Proceeding from the above, situations constantly arise in practice in which the participants in unincorporated companies or the unincorporated companies themselves are faced with the impossibility of complying with the requirements of the law
Proposal
In accordance with the implemented changes in item 1. above, we propose an addition to Art. 3 of the VAT, by adding a new paragraph 7, in which it should be specified that non-personalized persons are not liable for VAT for the purposes of VAT and the supplies in which these persons participate should be considered to have been made by the participants of these persons, in accordance with the commitments assumed by these persons in the contract of incorporation of the impersonal entity. It could also be added that if in this contract:
a/ for specific deliveries, it has been agreed that one of the participants (usually a leading partner) will rely on the client/clients, then this participant should be considered the perpetrator of these deliveries, and the other participants as his subcontractors, in accordance with the commitments made in the contract of establishment of the non-personalized person,
b/ no specific commitments of the various participants are specified in the impersonal person, then the deliveries should be considered to have been made by each of the participants, in proportion to his participation.

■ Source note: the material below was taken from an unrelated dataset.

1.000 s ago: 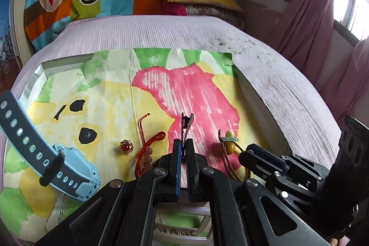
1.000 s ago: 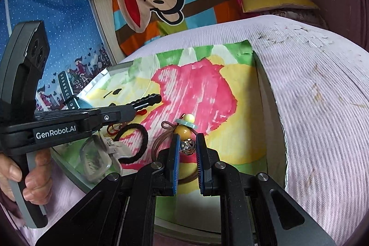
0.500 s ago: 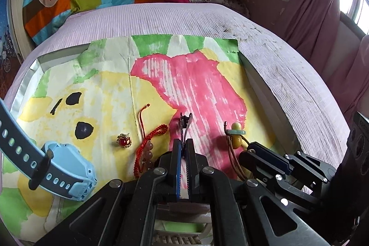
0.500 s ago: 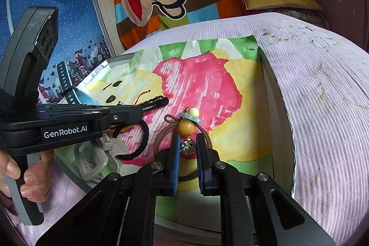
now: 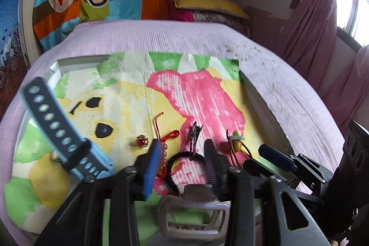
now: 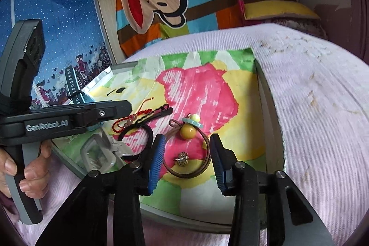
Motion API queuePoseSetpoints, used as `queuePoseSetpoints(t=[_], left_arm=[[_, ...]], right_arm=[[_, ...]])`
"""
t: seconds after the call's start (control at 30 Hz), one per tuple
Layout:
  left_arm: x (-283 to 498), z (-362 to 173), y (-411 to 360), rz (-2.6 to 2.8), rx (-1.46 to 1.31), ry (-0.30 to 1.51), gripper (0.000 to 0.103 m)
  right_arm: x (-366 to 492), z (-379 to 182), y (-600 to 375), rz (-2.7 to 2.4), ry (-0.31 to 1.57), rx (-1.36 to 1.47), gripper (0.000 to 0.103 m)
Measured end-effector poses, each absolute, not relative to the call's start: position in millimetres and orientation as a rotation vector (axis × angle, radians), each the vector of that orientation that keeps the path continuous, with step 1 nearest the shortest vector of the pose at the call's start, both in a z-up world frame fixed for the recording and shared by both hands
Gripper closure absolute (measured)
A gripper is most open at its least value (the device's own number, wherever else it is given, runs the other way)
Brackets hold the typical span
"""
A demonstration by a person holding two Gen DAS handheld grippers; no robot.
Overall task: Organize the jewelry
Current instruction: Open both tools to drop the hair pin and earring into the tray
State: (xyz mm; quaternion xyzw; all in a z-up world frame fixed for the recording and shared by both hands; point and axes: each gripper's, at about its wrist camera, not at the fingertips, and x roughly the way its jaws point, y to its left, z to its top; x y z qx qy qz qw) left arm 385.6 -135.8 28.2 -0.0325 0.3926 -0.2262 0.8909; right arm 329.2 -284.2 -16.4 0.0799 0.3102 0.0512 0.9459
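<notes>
Left gripper [image 5: 182, 159] stands wide, empty, over the black hair tie [image 5: 184, 157] on the painted mat [image 5: 129, 96]. Right gripper [image 6: 186, 158] is also wide, straddling the brown cord bracelet [image 6: 196, 167] and what appears a small silver bell [image 6: 182, 157], near the mat's front edge.

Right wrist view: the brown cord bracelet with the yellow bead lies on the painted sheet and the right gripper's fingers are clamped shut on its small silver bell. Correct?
Not quite. The brown cord bracelet with the yellow bead does lie on the painted sheet, but the right gripper is open: its fingers stand apart either side of the small silver bell, not touching it. The right wrist view shows this.
</notes>
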Motion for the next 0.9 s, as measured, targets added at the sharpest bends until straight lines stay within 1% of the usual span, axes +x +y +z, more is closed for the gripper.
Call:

IV. PROPOSALS FOR CHANGES IN TAXTHE LEGISLATION REGARDING THE TREATMENT OF HOLDING STRUCTURES
Until now, the Bulgarian tax legislation has laid down only the principles for taxation of an individual company. When taxed, only transactions between related parties are subject to verification in order to avoid deviation from market levels. It is not intended that tax losses from a subsidiary can be transferred to the parent and that it reduces its taxable profit.

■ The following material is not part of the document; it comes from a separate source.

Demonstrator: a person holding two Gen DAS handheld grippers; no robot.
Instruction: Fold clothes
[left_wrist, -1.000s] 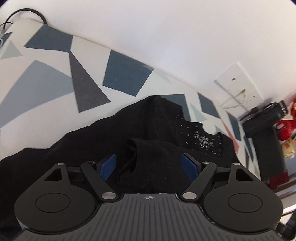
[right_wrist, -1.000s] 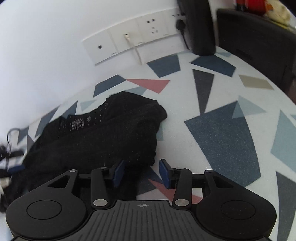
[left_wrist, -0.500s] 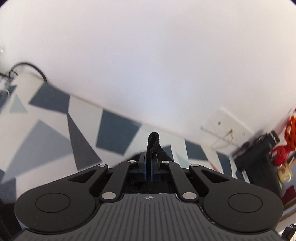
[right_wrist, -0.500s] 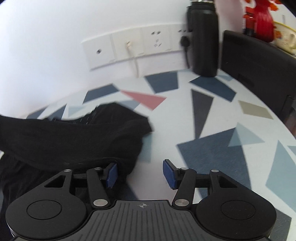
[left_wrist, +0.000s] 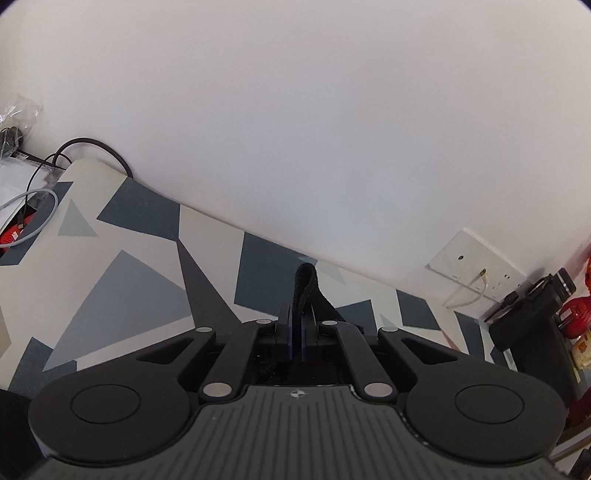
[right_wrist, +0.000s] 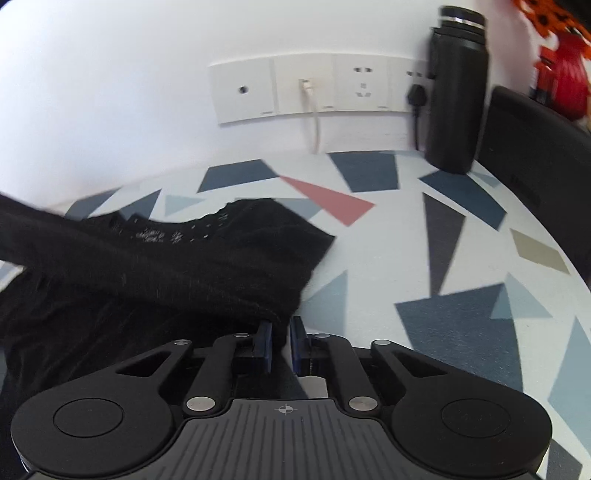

The practice of group taxation of companies with corporate tax and VAT grouping is applied in a number of EU member states, such as the Netherlands, Luxembourg, France, Germany, Italy, Spain, etc. and allows companies to be flexible in organizing their business activities and engaging in internal restructuring.
Tax grouping (or so-called tax consolidation) is a regime that treats companies whose capital is sole or partial (majority ownership) of the group, as well as certain formations as a single taxable person for tax purposes.

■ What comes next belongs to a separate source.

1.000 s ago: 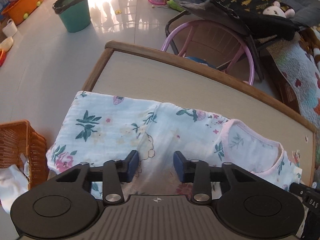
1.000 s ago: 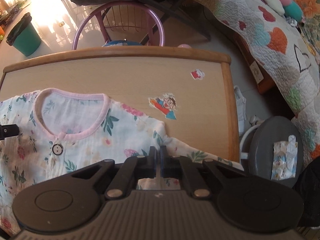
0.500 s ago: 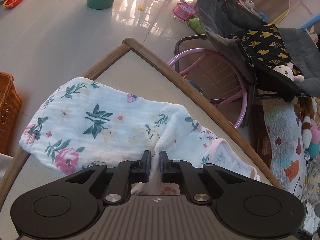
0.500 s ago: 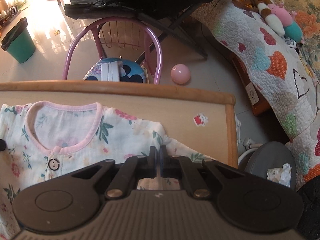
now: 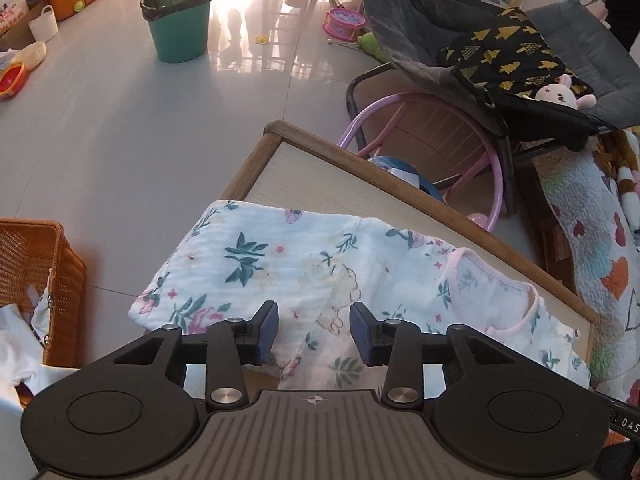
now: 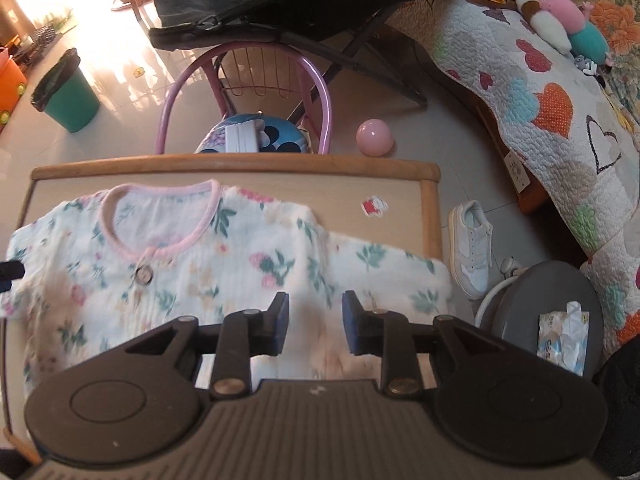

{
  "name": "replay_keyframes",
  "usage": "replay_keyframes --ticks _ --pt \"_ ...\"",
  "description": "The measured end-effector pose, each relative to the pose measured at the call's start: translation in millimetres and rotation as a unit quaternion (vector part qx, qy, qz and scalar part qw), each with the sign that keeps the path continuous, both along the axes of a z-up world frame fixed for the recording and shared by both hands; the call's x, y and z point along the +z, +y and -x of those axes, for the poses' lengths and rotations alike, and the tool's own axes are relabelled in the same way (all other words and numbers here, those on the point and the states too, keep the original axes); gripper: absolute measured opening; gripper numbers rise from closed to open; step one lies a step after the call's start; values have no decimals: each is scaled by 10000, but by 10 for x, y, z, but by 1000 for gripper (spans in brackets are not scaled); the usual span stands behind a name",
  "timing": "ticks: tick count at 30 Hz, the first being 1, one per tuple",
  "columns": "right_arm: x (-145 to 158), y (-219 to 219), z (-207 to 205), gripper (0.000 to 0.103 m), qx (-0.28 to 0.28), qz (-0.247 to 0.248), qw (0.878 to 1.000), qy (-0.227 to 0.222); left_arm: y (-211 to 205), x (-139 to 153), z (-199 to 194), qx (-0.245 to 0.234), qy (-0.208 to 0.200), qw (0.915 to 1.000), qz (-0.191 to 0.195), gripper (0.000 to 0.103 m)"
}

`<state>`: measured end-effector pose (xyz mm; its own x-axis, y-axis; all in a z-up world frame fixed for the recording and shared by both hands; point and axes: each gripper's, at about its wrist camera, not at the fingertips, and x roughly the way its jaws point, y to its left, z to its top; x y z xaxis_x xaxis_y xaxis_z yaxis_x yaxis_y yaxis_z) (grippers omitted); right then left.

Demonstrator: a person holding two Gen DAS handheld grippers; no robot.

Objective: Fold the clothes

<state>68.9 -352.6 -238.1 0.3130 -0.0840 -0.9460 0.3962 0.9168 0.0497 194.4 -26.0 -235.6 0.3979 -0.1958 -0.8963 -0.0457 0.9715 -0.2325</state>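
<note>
Flowery baby top point(image 5: 304, 276) spread flat on the worktop point(image 5: 340, 184), left gripper point(image 5: 314, 330) and right gripper point(image 6: 314, 322) above it, both jaws just opened, holding nothing

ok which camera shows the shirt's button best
The right wrist view: the button sits in plain sight just below the pink collar, though slightly blurred. The left wrist view shows the collar's edge but no button.

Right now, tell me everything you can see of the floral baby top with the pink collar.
The floral baby top with the pink collar is white, crinkly, cotton-like cloth printed with teal leaves and pink flowers. It has a round pink-trimmed neckline with one button below. It lies spread front-up on the wooden-rimmed table, both sleeves outstretched and overhanging the table's ends. Both grippers have just been opening, with cloth showing between their jaws, ungripped.
</note>
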Motion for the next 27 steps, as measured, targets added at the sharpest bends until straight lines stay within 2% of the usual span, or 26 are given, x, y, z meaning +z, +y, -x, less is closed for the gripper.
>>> replay_keyframes --ticks 5,8,12,15,19,21,23,27 --pt "113 426 518 28 309 -370 9988 -75 88 103 433 -543 166 9982 195 48" --pt "43 891 800 25 477 -586 9971 -35 97 -28 765 -779 474 9953 315 48" --pt "-92 1331 1043 18 494 -878 9949 -47 107 -236 1153 -798 783 9936 150 48" --pt "-137 1558 1108 18 494 -1010 9936 -81 121 -311 1363 -880 850 9924 113 48" --pt "-182 1791 1070 18 516 -944 9942 -25 140 -420 1535 -924 1018 9903 198 47" --pt "-213 1880 1020 18 526 -816 9953 30 129 -418 1595 -987 880 9912 114 49" --pt "-247 1940 986 19 533 -602 9967 86 74 -420 1594 -1060 908 9902 51 49" --pt "-318 1992 974 19 580 -465 9970 206 34 -440 1602 -1090 984 9889 218 50"
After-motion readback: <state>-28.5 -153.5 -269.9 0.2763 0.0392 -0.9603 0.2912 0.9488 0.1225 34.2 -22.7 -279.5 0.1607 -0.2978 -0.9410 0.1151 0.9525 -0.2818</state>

VAT grouping enables groups of companies that are financially, economically and organizationally related to be considered by the revenue authorities as a single taxable person for VAT purposes.
Tax consolidation, including for VAT purposes, includes numerous benefits for companies, some of which are:
– Reduction of administrative costs for staff involved in maintaining the tax status of group companies by centralizing it in one company
– The tax losses of one company can be used to reduce the taxable profit of another company in the group
– Transfer of assets within the group without such transfer giving rise to taxation.
In view of the lack of experience and practice in Bulgaria on the above-mentioned problems, we propose, on the basis of a broad expert discussion, to formulate proposals for changes in the Law on Corporate Income Taxation and the Law on VAT. The reason for this is also the upcoming amendment of Council Directive 2006/112/EU of November 28, 2006 on the general system of value added tax.